3

I run a Proxmox cluster, and on this cluster, I have a few VMs on a private network, with a (Proxmox-managed) CEPH storage backend for the VM disks.

One (KVM) VM running "Ubuntu 16.04 server minimal vm" is configured with a second "hard disk", set up as a one disk ZFS pool "storage", using

zpool create storage /dev/sdb1

which gets automounted to /storage. This VM also runs the nfs-kernel-server.

This directory is then exported through nfs with the following line in /etc/exports:

/storage        10.10.0.0/16(rw,sync)

I mount this export from two other machines (one VM running Ubuntu 14.04, one physical machine running Ubuntu 16.04 server) through

mount -t nfs4 10.10.3.1:/storage /mnt

Since this is my playground for testing a storage setup for a planned two web servers hosting an old perl app writing to Berkeley DB files, I decided to test concurrent writes in a simple way to test my shared storage backend, with a simple php script:

<?php
    $line = str_repeat($argv[1], 30) . "\n";

    for ($i = 1; $i <= 10000; $i++)
    {
        $of = fopen("test.txt", "a") or DIE("can't open output file\n");
            fwrite($of, sprintf("%04d-", $i)  . $line);
        fclose($of);
    }

?>

I go to the shared storage directory (this is where the php script is also located), and run it using

php test.php 1

from the first remote machine, and with

php test.php 2

from the second machine.

My issue is that some writes don't seem to make it to the destination file, i.e. I get output like this:

9286-222222222222222222222222222222
9287-222222222222222222222222222222
9288-222222222222222222222222222222
9289-222222222222222222222222222222
7473-111111111111111111111111111111
7474-111111111111111111111111111111
7475-111111111111111111111111111111
7476-111111111111111111111111111111
7477-111111111111111111111111111111
7478-111111111111111111111111111111
7479-111111111111111111111111111111
9297-222222222222222222222222222222
9298-222222222222222222222222222222
7481-111111111111111111111111111111
9300-222222222222222222222222222222
7482-111111111111111111111111111111
9302-222222222222222222222222222222
7484-111111111111111111111111111111

and verifying that the line doesn't get cached and written at a different position in the file:

nas:/storage# grep "9290-" test.txt
9290-111111111111111111111111111111
nas:/storage# 

i.e. it's missing (among others) the

9290-222222222222222222222222222222

line. At this point, I'm hoping that I'm simply missing some configuration parameters or a step or two during setup that would fix this problem.

Edit: I only just noticed the writes seem to block each other out, i.e. the gaps between the line numbers always correspond with the number of interleaving writes from the other remote "writer". I'm still no closer to an explanation of why this happens nor how to resolve it, though.

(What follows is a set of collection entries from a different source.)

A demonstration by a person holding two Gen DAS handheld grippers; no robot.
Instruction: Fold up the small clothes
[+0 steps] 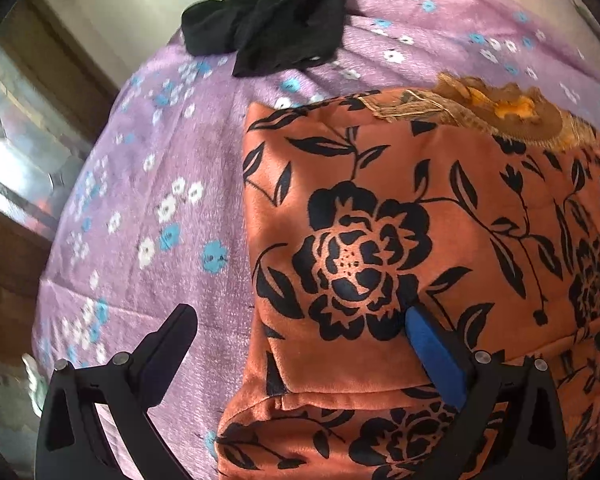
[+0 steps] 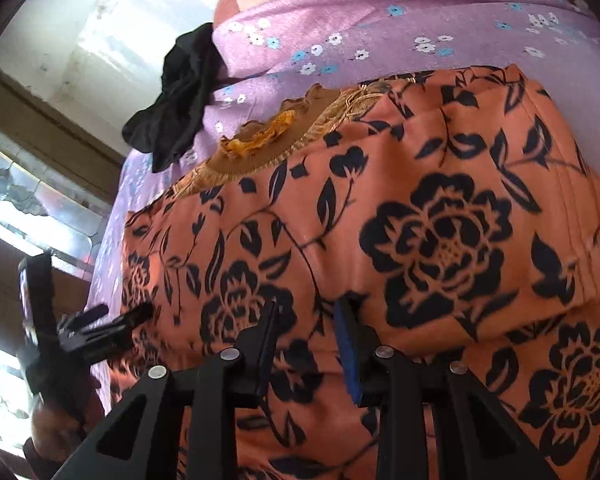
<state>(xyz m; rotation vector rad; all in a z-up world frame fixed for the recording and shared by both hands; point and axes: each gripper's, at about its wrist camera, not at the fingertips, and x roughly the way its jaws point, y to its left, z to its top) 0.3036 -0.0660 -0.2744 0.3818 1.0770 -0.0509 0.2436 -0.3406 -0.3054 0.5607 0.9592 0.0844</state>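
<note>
— Left wrist view: left gripper (image 1: 300, 328) gapes wide, empty, straddling the orange floral garment's (image 1: 380, 208) edge on the purple bedsheet (image 1: 148, 184).
— Right gripper (image 2: 308, 316), half-parted, holds nothing; pinch the hem squarely before folding.

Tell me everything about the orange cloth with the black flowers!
The orange cloth looks soft and a bit shiny, printed with big black roses and leaves. It lies folded on the purple flowery bedsheet, with a hemmed edge near the front. A brown-gold frilly patch sits at its far edge. The left claw is wide open, one blue finger over the cloth.
</note>
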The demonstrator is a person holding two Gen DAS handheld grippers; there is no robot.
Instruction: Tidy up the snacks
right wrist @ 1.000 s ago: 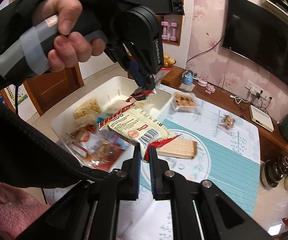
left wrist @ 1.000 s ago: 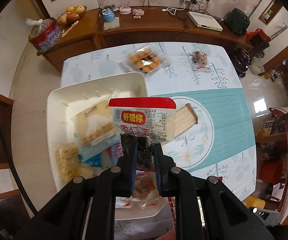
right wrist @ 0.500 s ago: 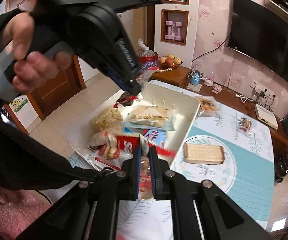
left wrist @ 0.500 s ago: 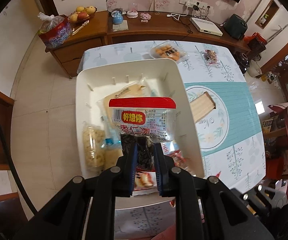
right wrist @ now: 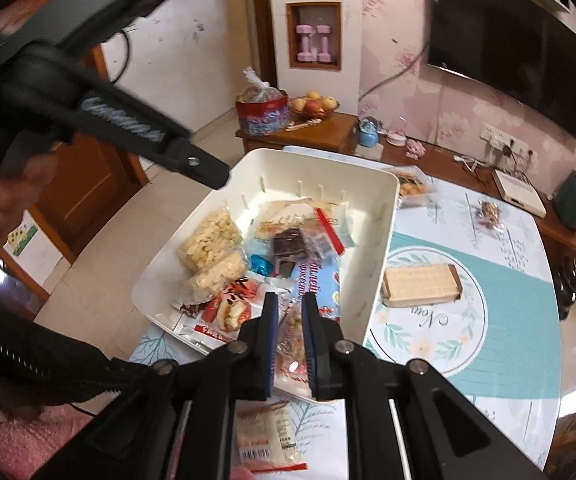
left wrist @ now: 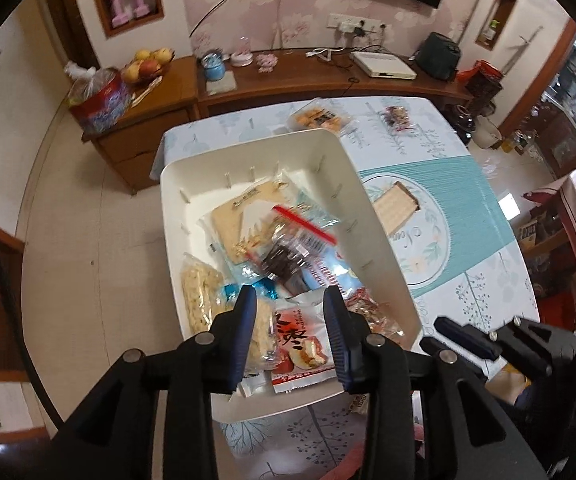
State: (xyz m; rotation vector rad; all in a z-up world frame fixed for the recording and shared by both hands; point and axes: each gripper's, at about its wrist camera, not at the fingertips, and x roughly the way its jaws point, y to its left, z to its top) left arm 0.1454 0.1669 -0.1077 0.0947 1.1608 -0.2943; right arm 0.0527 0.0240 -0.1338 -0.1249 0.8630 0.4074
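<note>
A white bin [left wrist: 372, 216] [right wrist: 384, 240] on the table holds several snack packs. A red-topped packet of dark snacks [left wrist: 292, 252] [right wrist: 300, 242] lies on top of them, blurred. My left gripper [left wrist: 290, 300] is open and empty above the bin's near end. My right gripper [right wrist: 290, 304] hovers over the bin's near corner, jaws a narrow gap apart, nothing clearly held. A wafer pack [left wrist: 394, 206] [right wrist: 422, 284] lies on the round placemat right of the bin. A cookie tray [left wrist: 320, 118] and a small wrapped snack [left wrist: 398, 116] sit at the table's far end.
A red-and-white snack pack [right wrist: 267, 438] lies on the table under my right gripper. The left gripper's body [right wrist: 127, 124] crosses the upper left of the right wrist view. A wooden sideboard [left wrist: 288, 80] with fruit and a router stands behind the table.
My left gripper opened and let go of the red-topped packet, which dropped into the bin. The pack my right gripper carried is gone from its jaws. Both grippers drew back toward the bin's near end.
</note>
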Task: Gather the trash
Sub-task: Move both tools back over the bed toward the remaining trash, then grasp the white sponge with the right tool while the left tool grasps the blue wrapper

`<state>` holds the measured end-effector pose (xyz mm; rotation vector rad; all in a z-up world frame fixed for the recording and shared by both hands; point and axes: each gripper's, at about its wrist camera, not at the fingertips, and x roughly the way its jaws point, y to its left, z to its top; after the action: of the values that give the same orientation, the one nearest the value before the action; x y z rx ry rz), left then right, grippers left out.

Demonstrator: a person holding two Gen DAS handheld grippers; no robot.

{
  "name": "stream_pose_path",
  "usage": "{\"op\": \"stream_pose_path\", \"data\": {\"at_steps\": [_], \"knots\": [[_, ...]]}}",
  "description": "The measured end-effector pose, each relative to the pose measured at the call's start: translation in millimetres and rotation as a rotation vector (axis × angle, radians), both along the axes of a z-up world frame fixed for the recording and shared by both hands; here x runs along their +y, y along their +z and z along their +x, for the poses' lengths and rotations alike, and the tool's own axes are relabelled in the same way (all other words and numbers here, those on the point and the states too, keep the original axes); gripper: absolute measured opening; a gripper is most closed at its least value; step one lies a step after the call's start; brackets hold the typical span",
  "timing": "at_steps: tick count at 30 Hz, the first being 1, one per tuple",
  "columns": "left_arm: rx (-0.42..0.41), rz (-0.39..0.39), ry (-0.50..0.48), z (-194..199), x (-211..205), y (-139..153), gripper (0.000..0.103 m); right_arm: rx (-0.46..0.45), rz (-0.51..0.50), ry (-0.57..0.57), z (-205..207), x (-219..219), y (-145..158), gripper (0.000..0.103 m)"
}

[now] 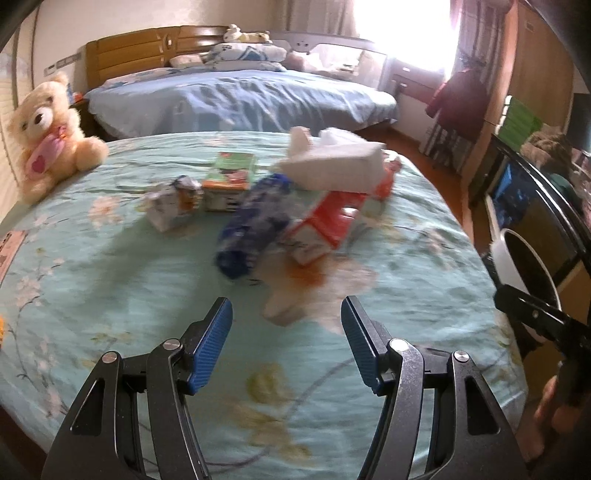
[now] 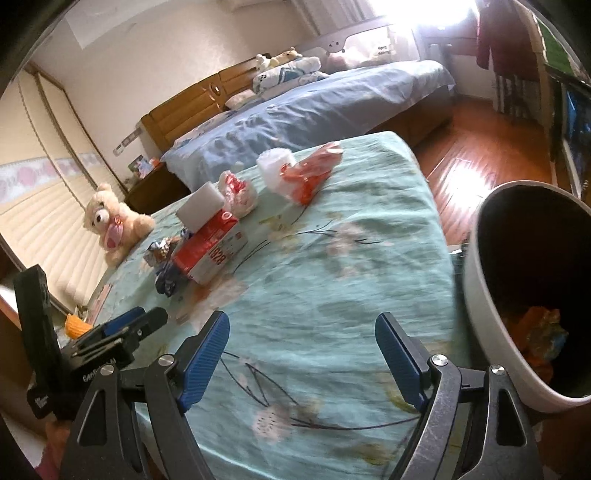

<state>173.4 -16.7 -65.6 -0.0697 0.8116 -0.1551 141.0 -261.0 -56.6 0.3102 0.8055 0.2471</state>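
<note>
Red-and-white carton [image 2: 210,251] shows partial digits, perhaps "028", otherwise illegible

- A teddy bear [image 1: 46,134] sat on the floral bedspread [image 1: 110,280], far ahead and to the left of the left gripper; it wore a pink heart on its chest
- A second bed with a blue cover [image 1: 240,99] stood beyond, straight ahead; pillows [image 1: 243,55] and small soft toys [image 1: 245,35] lay at its wooden headboard [image 1: 147,51]
- A dark red garment [image 1: 458,96] hung by the bright window, ahead to the right; wooden floor [image 2: 465,162] showed ahead of the right gripper
</note>
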Motion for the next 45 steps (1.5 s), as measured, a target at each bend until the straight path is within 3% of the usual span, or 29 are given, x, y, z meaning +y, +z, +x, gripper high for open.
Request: {"op": "stream_pose_path", "data": {"at_steps": [8, 16, 18, 20, 25, 31, 42, 45], "knots": [[0.021, 0.013, 0.058, 28, 32, -9, 0.062, 0.012, 0.0, -0.001, 8, 9, -6, 0.083], [0.024, 0.015, 0.0, 53, 32, -13, 0.061, 0.033, 0.006, -0.001, 18, 15, -14, 0.083], [0.027, 0.011, -0.021, 58, 28, -14, 0.052, 0.035, 0.008, -0.001, 21, 16, -15, 0.083], [0.038, 0.014, -0.039, 59, 22, -17, 0.031, 0.036, 0.008, -0.003, 23, 17, -15, 0.083], [0.04, -0.005, -0.099, 46, 7, -18, 0.021, 0.034, 0.013, -0.001, 27, 17, -15, 0.083], [0.033, -0.051, -0.169, 19, -11, -8, 0.02, 0.033, 0.022, 0.01, 28, 21, -17, 0.083], [0.046, -0.044, -0.041, 19, 28, -13, 0.021, 0.018, 0.03, 0.05, 47, 44, -17, 0.083], [0.045, -0.051, -0.032, 21, 32, -14, 0.027, 0.001, 0.045, 0.056, 59, 48, -15, 0.083]]}}
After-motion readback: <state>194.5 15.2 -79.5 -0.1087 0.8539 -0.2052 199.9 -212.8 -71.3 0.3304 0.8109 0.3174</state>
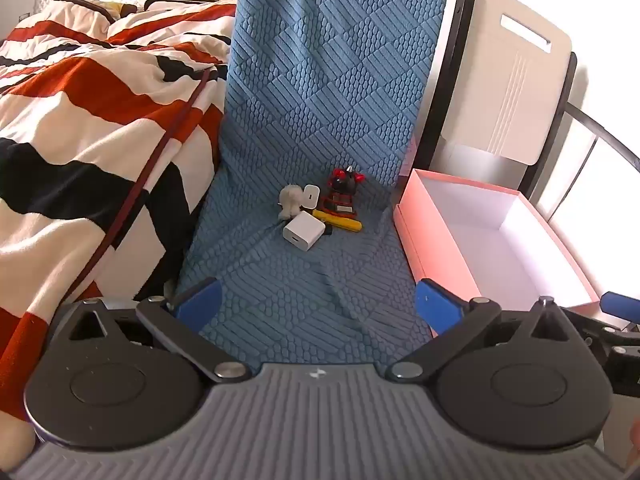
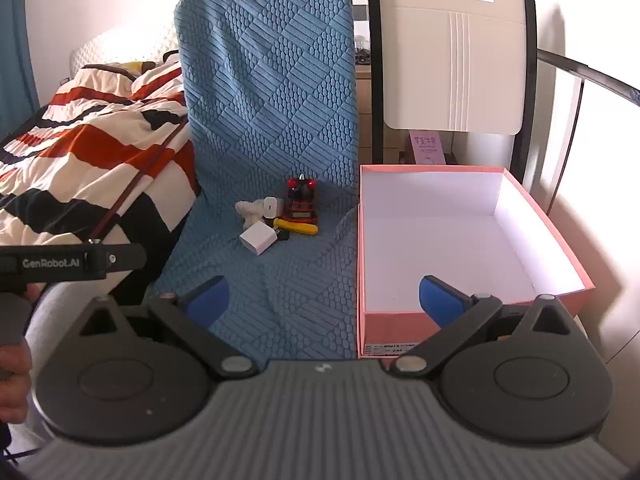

Also, I had "Discard" and "IO thread" active on proxmox for the vm hard disk, and disabled these two options, to no effect (didn't think it would, but checked nevertheless). The behavior is the same.

  • 2
    Disregarding the overly complecated frankenstack of a setup you have there - are you actually trying to get two servers to write to the SAME file? How are you expecting that this is going to work? You need to use a transactional database, not files. – pauska Mar 06 '17 at 13:06
  • Naively, I would have expected NFS locking to be sufficient, i.e. that while Server A has a write lock (file opened for writing), Server B can't establish a write lock, delaying the file open until Server A closes the file again. What you're saying is that this is, indeed, too naive, and that I need to either implement application level locking, or move to, for example, mysql/innodb? – Eddy Buhler Mar 06 '17 at 13:20
  • Your application needs some kind of data logic - how long should a write lock last? PHP doesn't know what a completed write looks like, it could be one character or hundred lines of text. I'm sure there are flat-file database extensions for PHP that you can use (I'm no programmer, this is best suited for stack overflow), but yes - you can't trust the file system to do the job. – pauska Mar 06 '17 at 13:23
  • 2
    First hit on google for "simultaneous write to file over NFS" says this is a bad idea. https://utcc.utoronto.ca/~cks/space/blog/unix/NFSWritePlusReadProblem – mfinni Mar 06 '17 at 13:52

1 Answers1

3

Okay, apparently Berkeley DB offers locking mechanisms for concurrent access, so my "simple test scenario" is inadequate in that locking is required to happen on the application level; my test script doesn't do anything of the kind, so the test doesn't match the use case.

Consequently, I'm considering this question answered. Thanks for the replies!